Random Fact: There has been an average of 10 to 11 million motor vehicle accidents annually in the US since 2004 (Source: U.S. Census Bureau)
Another Random Fact: Only ~12% of a car’s energy use goes toward providing momentum/moving the passenger (Source: Hofstra)
While both facts/issues have garnered the interests of academia and industry folks, some of the solutions proposed thus far have been counter-intuitive, but expectantly diverse. Academia seems preoccupied with creating smart-phone applications and providing the driver with more responsibilities and distractions, while on the other hand, private enterprises are leaning more toward car automation and yielding less responsibilities to the driver.
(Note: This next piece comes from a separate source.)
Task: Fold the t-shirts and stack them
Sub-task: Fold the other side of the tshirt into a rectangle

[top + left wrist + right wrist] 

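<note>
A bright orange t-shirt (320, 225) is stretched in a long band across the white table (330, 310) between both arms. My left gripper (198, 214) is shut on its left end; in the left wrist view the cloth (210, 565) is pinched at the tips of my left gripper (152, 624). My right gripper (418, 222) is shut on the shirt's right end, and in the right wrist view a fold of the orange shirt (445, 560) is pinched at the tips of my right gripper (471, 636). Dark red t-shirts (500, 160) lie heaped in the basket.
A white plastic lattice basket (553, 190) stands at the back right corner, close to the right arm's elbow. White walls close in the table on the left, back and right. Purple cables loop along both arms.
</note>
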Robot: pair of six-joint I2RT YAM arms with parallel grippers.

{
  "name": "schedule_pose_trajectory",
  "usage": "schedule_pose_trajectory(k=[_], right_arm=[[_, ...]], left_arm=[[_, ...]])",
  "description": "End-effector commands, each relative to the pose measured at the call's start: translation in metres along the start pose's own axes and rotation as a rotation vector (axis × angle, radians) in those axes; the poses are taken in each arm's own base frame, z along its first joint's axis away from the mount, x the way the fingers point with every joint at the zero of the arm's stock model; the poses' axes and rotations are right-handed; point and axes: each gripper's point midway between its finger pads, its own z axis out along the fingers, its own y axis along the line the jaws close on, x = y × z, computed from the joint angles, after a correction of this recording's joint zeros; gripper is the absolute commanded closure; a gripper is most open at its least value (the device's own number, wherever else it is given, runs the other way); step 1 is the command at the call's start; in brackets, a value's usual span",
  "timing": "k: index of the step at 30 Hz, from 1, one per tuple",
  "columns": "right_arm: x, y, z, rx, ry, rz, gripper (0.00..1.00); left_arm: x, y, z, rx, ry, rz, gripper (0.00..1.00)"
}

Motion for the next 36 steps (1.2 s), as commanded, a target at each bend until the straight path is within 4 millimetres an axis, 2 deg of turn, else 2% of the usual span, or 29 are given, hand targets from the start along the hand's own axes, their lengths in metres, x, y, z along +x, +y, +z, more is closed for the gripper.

In a not-too-recent article, UC Berkeley and IBM announced plans of a partnership to create a smart-phone app that would be the equivalent of a “prediction” model for daily traffic in order to combat congestion and fuel inefficiency, given a driver’s GPS data history. And on the East Coast, researchers at MIT and Princeton were reported to having developed a smart-phone traffic app that provides real-time traffic signals in advance to drivers for the sake of improving fuel efficiency. The catch: its a crowd-sourcing app that relies on high traffic activity in order to be effective.
The private enterprise approach has been the more costlier model but, in the long run, it proves to be more effective in reducing motor vehicle accidents and improving fuel efficiency. I remember, a while back, reading an article about a Google project aimed at fully automating the car driving experience. Although the project is still far from being market-ready, the effort is definitely a step forward. However, with that being said, I do not think a human driver will ever be fully replaced when it comes to the ubiquitous automobile given the multitude of changing environmental variables on any given route and on any given day that a computer may not simply be capable of accurately assessing 100% each time. I liken the scenario to GPS-guided smart bombs that can become error-prone due to electronic noise. In addition to its autonomous vehicle project, Google has recently partnered with Ford Motors on a project similar to UC Berkeley and IBM’s “prediction model”. The only difference is that the Google and Ford project would integrate a car’s computer with the cloud, thus providing the car with real-time decision-making abilities, instead of relying on a smart-phone app.
In my opinion, the private enterprise is correct in focusing on further automating the car driving experience.